▸ WHAT THE TASK REQUIRES: Write the records out again exactly, but without pictures.

▸ EXTRACTED INFORMATION:
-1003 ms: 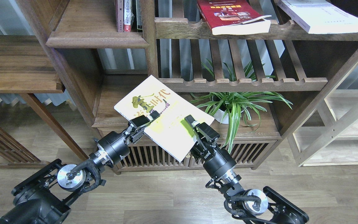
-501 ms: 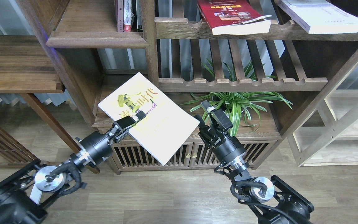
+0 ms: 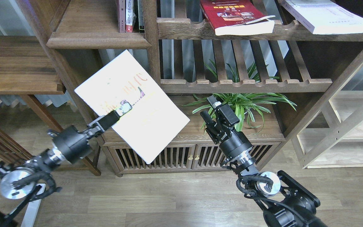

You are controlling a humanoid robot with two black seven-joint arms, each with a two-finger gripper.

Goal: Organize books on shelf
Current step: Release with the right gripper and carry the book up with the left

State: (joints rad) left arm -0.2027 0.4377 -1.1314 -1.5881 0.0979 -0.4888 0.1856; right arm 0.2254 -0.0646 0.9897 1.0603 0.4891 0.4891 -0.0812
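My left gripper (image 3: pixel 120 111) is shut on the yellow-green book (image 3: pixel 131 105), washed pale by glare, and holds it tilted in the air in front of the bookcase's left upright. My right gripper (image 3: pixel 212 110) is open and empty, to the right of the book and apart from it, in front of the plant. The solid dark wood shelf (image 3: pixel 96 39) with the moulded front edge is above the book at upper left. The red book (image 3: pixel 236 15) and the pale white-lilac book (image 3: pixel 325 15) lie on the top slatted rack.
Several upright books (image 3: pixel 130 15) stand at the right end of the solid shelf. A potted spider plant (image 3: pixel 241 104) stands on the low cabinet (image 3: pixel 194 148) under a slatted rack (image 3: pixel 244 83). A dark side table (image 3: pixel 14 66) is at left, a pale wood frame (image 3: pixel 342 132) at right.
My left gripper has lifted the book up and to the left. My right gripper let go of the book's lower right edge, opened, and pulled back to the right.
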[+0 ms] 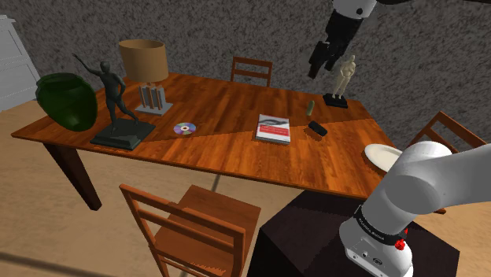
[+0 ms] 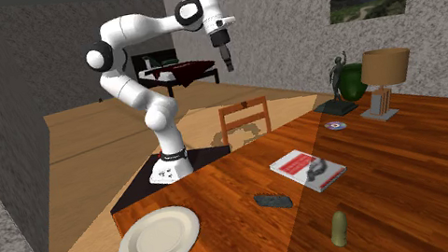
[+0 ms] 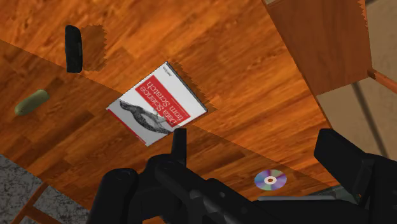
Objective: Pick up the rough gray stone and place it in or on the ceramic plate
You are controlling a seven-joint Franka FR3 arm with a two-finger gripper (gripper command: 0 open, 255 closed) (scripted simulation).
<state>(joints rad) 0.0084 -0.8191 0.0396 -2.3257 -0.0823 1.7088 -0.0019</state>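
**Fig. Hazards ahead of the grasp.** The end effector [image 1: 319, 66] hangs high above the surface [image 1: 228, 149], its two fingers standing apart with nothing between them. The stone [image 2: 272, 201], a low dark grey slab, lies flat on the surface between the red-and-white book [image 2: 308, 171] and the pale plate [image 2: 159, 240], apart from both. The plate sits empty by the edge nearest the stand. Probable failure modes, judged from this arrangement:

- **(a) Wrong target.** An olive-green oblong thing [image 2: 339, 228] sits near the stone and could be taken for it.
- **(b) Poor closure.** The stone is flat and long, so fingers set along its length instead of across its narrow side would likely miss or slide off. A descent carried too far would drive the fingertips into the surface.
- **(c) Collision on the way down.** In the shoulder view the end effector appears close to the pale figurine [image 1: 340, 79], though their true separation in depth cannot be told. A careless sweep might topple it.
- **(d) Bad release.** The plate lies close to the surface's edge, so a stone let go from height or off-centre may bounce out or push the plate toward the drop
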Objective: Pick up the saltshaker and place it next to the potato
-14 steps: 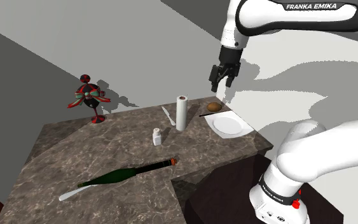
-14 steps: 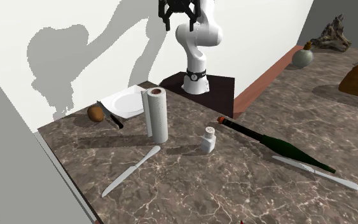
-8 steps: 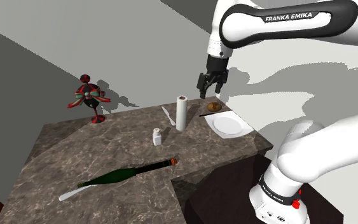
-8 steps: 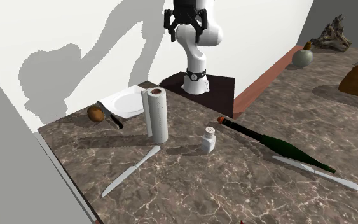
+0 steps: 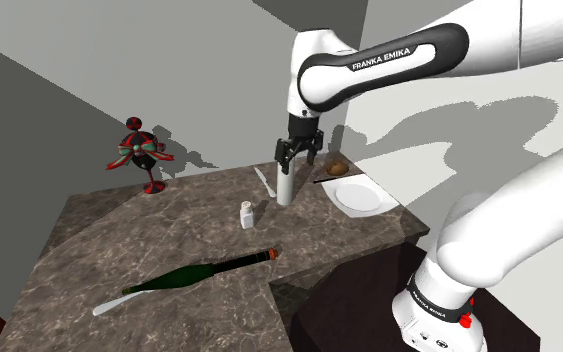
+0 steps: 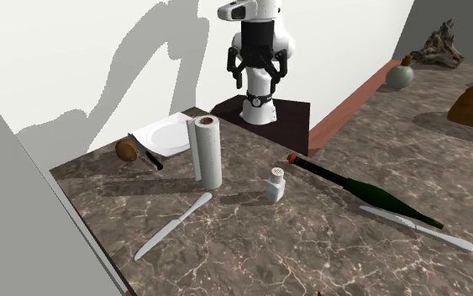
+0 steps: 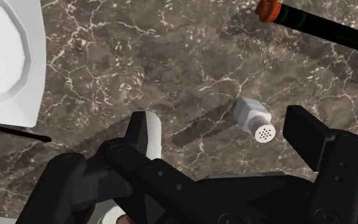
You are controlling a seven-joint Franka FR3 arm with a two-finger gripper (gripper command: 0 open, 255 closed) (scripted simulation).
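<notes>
**A:** Right, starting at the shoulder view's left: what's on the marble table?

**B:** A red ornament stands at the far left corner. Nearer, a pale knife lies just beside the base of a dark green bottle. The bottle is on its side, with its orange-capped neck pointing right.

**A:** And the saltshaker?

**B:** The saltshaker is white and stands upright around the middle of the table, well apart from the potato. Beyond it a second pale knife lies flat. Just right of that, a paper-towel roll stands on end.

**A:** Where's the gripper?

**B:** The gripper hangs above the table by the roll's top. Its fingers are spread apart and hold nothing. In the wrist view the shaker sits far below, seen between the two fingers and untouched.

**A:** Further right?

**B:** The brown potato lies near the table's far edge. A dark-handled knife lies just beside it, and a white plate sits nearer, by the right edge.
</notes>
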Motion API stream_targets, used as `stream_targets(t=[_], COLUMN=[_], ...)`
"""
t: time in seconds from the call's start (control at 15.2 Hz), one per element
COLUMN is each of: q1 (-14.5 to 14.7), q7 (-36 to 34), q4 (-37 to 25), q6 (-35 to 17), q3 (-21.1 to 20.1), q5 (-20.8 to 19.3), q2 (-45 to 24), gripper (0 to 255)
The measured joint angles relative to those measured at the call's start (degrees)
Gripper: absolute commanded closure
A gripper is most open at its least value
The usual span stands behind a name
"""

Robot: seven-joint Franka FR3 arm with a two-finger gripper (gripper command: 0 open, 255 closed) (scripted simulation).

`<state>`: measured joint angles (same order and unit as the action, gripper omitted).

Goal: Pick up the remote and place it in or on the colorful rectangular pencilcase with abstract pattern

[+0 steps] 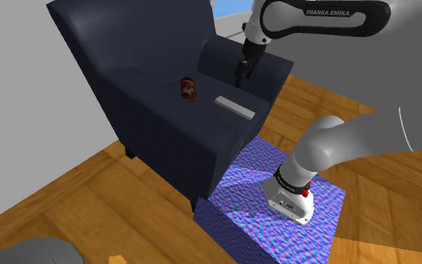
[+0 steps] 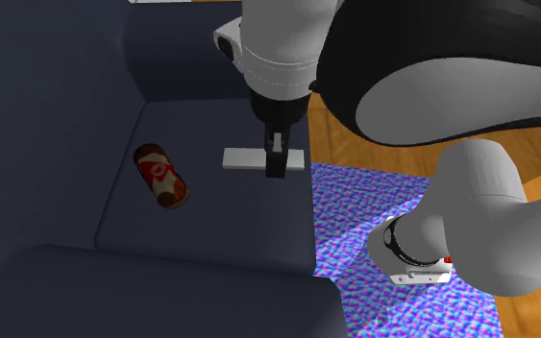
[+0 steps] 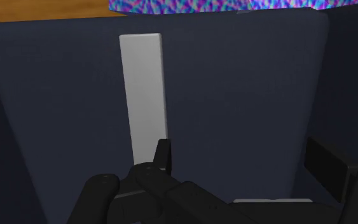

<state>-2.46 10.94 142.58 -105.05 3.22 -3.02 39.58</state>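
Pale grey remote (image 1: 234,107) lies flat on the dark armchair seat (image 1: 157,94), right of centre in the shoulder view — gripper (image 1: 242,73) hangs over it, jaws spread, empty; red-and-white pencilcase (image 1: 189,89) to its left

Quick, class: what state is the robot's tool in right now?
Tool: open, holding nothing; the white remote lies on the dark armchair seat.
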Motion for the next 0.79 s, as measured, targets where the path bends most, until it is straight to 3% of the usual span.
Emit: stream_targets(t=[0.79], q1=[-3.2], q7=[8.8], q4=[5.2], q6=[-21.2], q3=[8.5], q5=[-3.3], q2=[-18.1], gripper=[0])
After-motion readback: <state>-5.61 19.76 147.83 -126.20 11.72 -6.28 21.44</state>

▸ RESULT OF THIS EXERCISE:
-1003 ms: 
-501 ms: 
+0 ms: 

You are controlling a humanoid robot with two black seven-joint arms, each with a two-finger gripper.

Goal: Organize books on shelf
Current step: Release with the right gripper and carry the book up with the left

State: (joints rad) left arm -0.2027 0.4377 -1.1314 -1.5881 0.0979 -0.4888 0.1856; right arm 0.2254 -0.0646 0.9897 1.0603 0.4891 0.4891 -0.0812
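My left gripper (image 3: pixel 120 111) is shut on the yellow-green book (image 3: pixel 131 105), washed pale by glare, and holds it tilted in the air in front of the bookcase's left upright. My right gripper (image 3: pixel 212 110) is open and empty, to the right of the book and apart from it, in front of the plant. The solid dark wood shelf (image 3: pixel 96 39) with the moulded front edge is above the book at upper left. The red book (image 3: pixel 236 15) and the pale white-lilac book (image 3: pixel 325 15) lie on the top slatted rack.
Several upright books (image 3: pixel 130 15) stand at the right end of the solid shelf. A potted spider plant (image 3: pixel 241 104) stands on the low cabinet (image 3: pixel 194 148) under a slatted rack (image 3: pixel 244 83). A dark side table (image 3: pixel 14 66) is at left, a pale wood frame (image 3: pixel 342 132) at right.
My left gripper has lifted the book up and to the left. My right gripper let go of the book's lower right edge, opened, and pulled back to the right.
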[+0 ms] 
[+0 ms] 
[+0 ms] 
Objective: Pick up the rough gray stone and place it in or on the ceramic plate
You are controlling a seven-joint Franka FR3 arm with a two-finger gripper (gripper command: 0 open, 255 closed) (scripted simulation).
<state>(joints rad) 0.0084 -0.8191 0.0396 -2.3257 -0.0823 1.7088 -0.0019</state>
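**Fig. Hazards ahead of the grasp.** The end effector [image 1: 319, 66] hangs high above the surface [image 1: 228, 149], its two fingers standing apart with nothing between them. The stone [image 2: 272, 201], a low dark grey slab, lies flat on the surface between the red-and-white book [image 2: 308, 171] and the pale plate [image 2: 159, 240], apart from both. The plate sits empty by the edge nearest the stand. Probable failure modes, judged from this arrangement:

- **(a) Wrong target.** An olive-green oblong thing [image 2: 339, 228] sits near the stone and could be taken for it.
- **(b) Poor closure.** The stone is flat and long, so fingers set along its length instead of across its narrow side would likely miss or slide off. A descent carried too far would drive the fingertips into the surface.
- **(c) Collision on the way down.** In the shoulder view the end effector appears close to the pale figurine [image 1: 340, 79], though their true separation in depth cannot be told. A careless sweep might topple it.
- **(d) Bad release.** The plate lies close to the surface's edge, so a stone let go from height or off-centre may bounce out or push the plate toward the drop
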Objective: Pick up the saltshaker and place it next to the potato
-14 steps: 
-14 steps: 
-8 steps: 
-8 steps: 
+0 steps: 
+0 steps: 
+0 steps: 
You are controlling a seven-joint Franka FR3 arm with a two-finger gripper (gripper command: 0 open, 255 closed) (scripted simulation).
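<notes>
**A:** Right, starting at the shoulder view's left: what's on the marble table?

**B:** A red ornament stands at the far left corner. Nearer, a pale knife lies just beside the base of a dark green bottle. The bottle is on its side, with its orange-capped neck pointing right.

**A:** And the saltshaker?

**B:** The saltshaker is white and stands upright around the middle of the table, well apart from the potato. Beyond it a second pale knife lies flat. Just right of that, a paper-towel roll stands on end.

**A:** Where's the gripper?

**B:** The gripper hangs above the table by the roll's top. Its fingers are spread apart and hold nothing. In the wrist view the shaker sits far below, seen between the two fingers and untouched.

**A:** Further right?

**B:** The brown potato lies near the table's far edge. A dark-handled knife lies just beside it, and a white plate sits nearer, by the right edge.
</notes>
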Motion API stream_targets, used as `stream_targets(t=[_], COLUMN=[_], ...)`
"""
t: time in seconds from the call's start (control at 15.2 Hz), one per element
COLUMN is each of: q1 (-14.5 to 14.7), q7 (-36 to 34), q4 (-37 to 25), q6 (-35 to 17), q3 (-21.1 to 20.1), q5 (-20.8 to 19.3), q2 (-45 to 24), gripper (0 to 255)
The measured joint angles relative to those measured at the call's start (degrees)
Gripper: absolute commanded closure
A gripper is most open at its least value
The usual span stands behind a name
"""

Robot: seven-joint Franka FR3 arm with a two-finger gripper (gripper command: 0 open, 255 closed) (scripted simulation).

`<state>`: measured joint angles (same order and unit as the action, gripper omitted).

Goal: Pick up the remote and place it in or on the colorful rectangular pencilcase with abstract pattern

[+0 steps] 
[+0 steps] 
[+0 steps] 

<state>-2.46 10.94 142.58 -105.05 3.22 -3.02 39.58</state>
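Pale grey remote (image 1: 234,107) lies flat on the dark armchair seat (image 1: 157,94), right of centre in the shoulder view — gripper (image 1: 242,73) hangs over it, jaws spread, empty; red-and-white pencilcase (image 1: 189,89) to its left

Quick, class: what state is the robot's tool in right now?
Tool: open, holding nothing; the white remote lies on the dark armchair seat.
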Motion for the next 0.79 s, as measured, targets where the path bends most, until it is straight to 3% of the usual span.
Emit: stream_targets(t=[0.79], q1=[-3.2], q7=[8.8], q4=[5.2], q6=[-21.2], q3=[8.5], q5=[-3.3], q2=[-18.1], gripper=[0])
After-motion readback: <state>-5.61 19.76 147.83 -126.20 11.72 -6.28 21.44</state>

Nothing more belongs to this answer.